Finally, executing Saddam on the Eid al-Adha (also known as the "Feast of Sacrifice") is staggeringly stupid. I did find one Shia MP endorsing the idea because Saddam's execution should be a national holiday... but I haven't seen any Sunnis (in Iraq or elsewhere) sharing the sentiment. Since the main objection to his execution is its likely impact on the Iraqi Sunni community, doing the deed on the Eid seems calculated to inflame that community and to galvanize those who would put a sectarian and religious narrative on his murder. Where a primary goal of American policy is (or should be) splitting the nationalist Iraqi insurgency from the al-Qaeda jihadists, this choice seems calculated to drive them together and to offer resonance for those who would want to claim his execution as a martyrdom. Just really stupid timing, unless driving the Sunni community away from the political process and inflaming the sectarian war is in fact the point.

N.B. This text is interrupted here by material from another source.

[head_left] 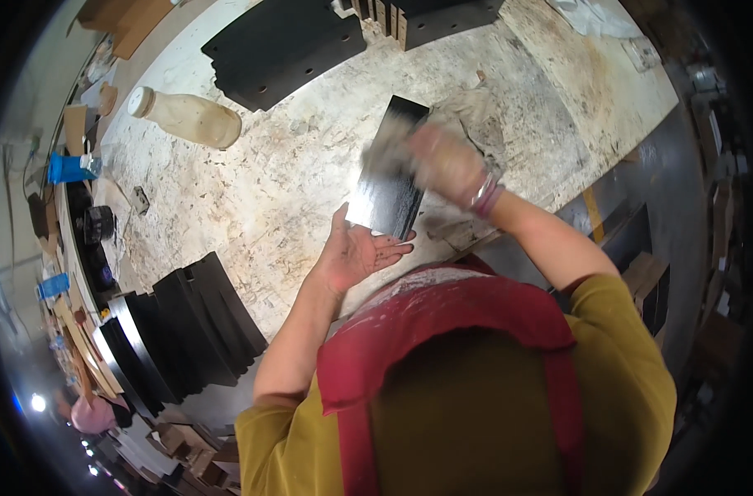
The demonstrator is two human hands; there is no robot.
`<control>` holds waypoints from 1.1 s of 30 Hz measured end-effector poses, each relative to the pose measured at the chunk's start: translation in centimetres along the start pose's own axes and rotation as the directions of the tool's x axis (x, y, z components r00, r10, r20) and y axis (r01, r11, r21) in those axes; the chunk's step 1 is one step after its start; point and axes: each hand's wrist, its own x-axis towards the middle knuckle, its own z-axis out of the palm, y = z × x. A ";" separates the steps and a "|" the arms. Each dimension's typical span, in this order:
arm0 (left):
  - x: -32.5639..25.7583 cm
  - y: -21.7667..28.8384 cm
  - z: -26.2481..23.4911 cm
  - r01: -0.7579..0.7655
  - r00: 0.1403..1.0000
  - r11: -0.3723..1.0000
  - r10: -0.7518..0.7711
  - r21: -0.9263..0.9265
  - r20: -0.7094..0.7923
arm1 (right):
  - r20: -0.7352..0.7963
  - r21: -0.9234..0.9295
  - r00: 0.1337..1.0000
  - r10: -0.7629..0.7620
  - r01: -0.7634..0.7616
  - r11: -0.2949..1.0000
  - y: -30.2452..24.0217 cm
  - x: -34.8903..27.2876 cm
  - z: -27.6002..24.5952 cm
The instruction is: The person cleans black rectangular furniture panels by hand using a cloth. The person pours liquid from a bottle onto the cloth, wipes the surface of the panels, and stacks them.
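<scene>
Scuffed and stained, a pale counter point(252, 190) runs from the near left to the far right of the view, its surface speckled with dark marks. Near the middle of it a glossy black panel point(390, 169) is held tilted, its near edge resting on the left hand point(356, 252). That hand lies palm up beneath the panel, fingers point(389, 246) spread flat and open, propping the panel rather than gripping it. The right hand point(447, 161) is blurred; it presses a grey cloth point(393, 145) against the panel's upper face, its fingers curled around the cloth, with bands at the wrist. On the far left of the counter a dusty plastic bottle point(190, 117) lies on its side, well apart from the hands. Beyond it, at the far edge, flat black boards point(285, 45) with small holes lie stacked. At the near left, a fanned stack of black panels point(186, 331) leans just off the counter's edge. A small metal piece point(139, 199) sits on the counter between the bottle and that stack. The person wears a mustard shirt and a red apron point(442, 322) streaked with pale dust.
</scene>
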 end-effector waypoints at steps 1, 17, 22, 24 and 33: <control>0.3 -0.1 1.1 -0.041 0.999 0.996 0.044 0.078 -0.029 | -0.573 0.006 0.812 0.115 -0.136 0.991 5.7 -0.3 6.3; -8.6 -3.1 0.9 -0.399 0.733 0.910 0.390 0.113 -0.558 | -0.359 0.272 0.868 0.343 -0.254 0.928 15.3 -3.3 8.3; -10.5 -5.0 3.4 -0.567 0.343 0.684 0.703 0.459 -0.623 | -0.396 0.254 0.885 0.245 -0.150 0.955 13.5 -2.6 7.4; -14.2 -6.3 3.5 -0.530 0.192 0.656 0.711 0.538 -0.677 | -0.398 0.244 0.880 0.259 -0.171 0.955 13.9 -2.6 7.7; -28.5 -8.3 0.8 -0.595 -0.481 0.280 0.627 0.754 -0.613 | -0.404 0.209 0.879 0.252 -0.179 0.961 11.9 -2.7 6.3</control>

Abu Aardvark:What the timing of Saddam's execution suggests
All that said, the incredibly rapid pace and odd timing of the deed demands explanation. Today's Times confirms what al-Jazeera reported yesterday, that the timing was determined with American participation - so the Shia line that they wanted Saddam's execution to be a national holiday rings hollow. One possibility is simply security related: doing it this quickly and under cover of darkness was aimed at preventing any spectacular attack on the site or elsewhere pegged to his death. That's possible. But my hunch is that there is something more going on.
Saddam in custody was useful primarily as a bargaining chip with the Sunni community - a carrot to keep the ex-Baathists engaged in the process. His removal suggests that the Americans have decided to bring that effort to an end, and are indeed about to embark on the much-debated new strategy. Saddam's extremely rapid execution strikes me as clearing the decks rather than as any kind of culmination. There was no real effort even to cash in the chip: no public ceremony, no political momentum around it. He was simply discarded. And that strikes me as the single most important political fact about these events.
More important than the "surge" or "escalation" or "dribble" of new American troops, Saddam's execution seems to suggest that the target will indeed be some variation of the Shia Option - aligning with Shia parties to try and crush the Sunni insurgency first. I don't think this is a very good idea, as I've written before, but then I don't think the US has any good options in Iraq anymore.
I know the first news article I read implied that in Iraq the date of the execution was the day the Sunnis in I raq began the 3-day holiday (with the Shi'a starting their observance a day later). I wondered if that was a poke in the eye to the Sunnis. Guess it was (of course the Sadrists carrying out the deed is probably a bigger insult, but anyhow). I'd feel a whole lot better about if our guys weren't going to be taking fire to protect the Shi'ite "government" from the Insurgency (kind of sad when you have a majority of the population and you still have to hide behind an outside army).
EDIT:Democracy Arsenal: Saddam's Execution: Oops, Wrong Day Indeed, it was a Sunni but not a Shi'a holy day.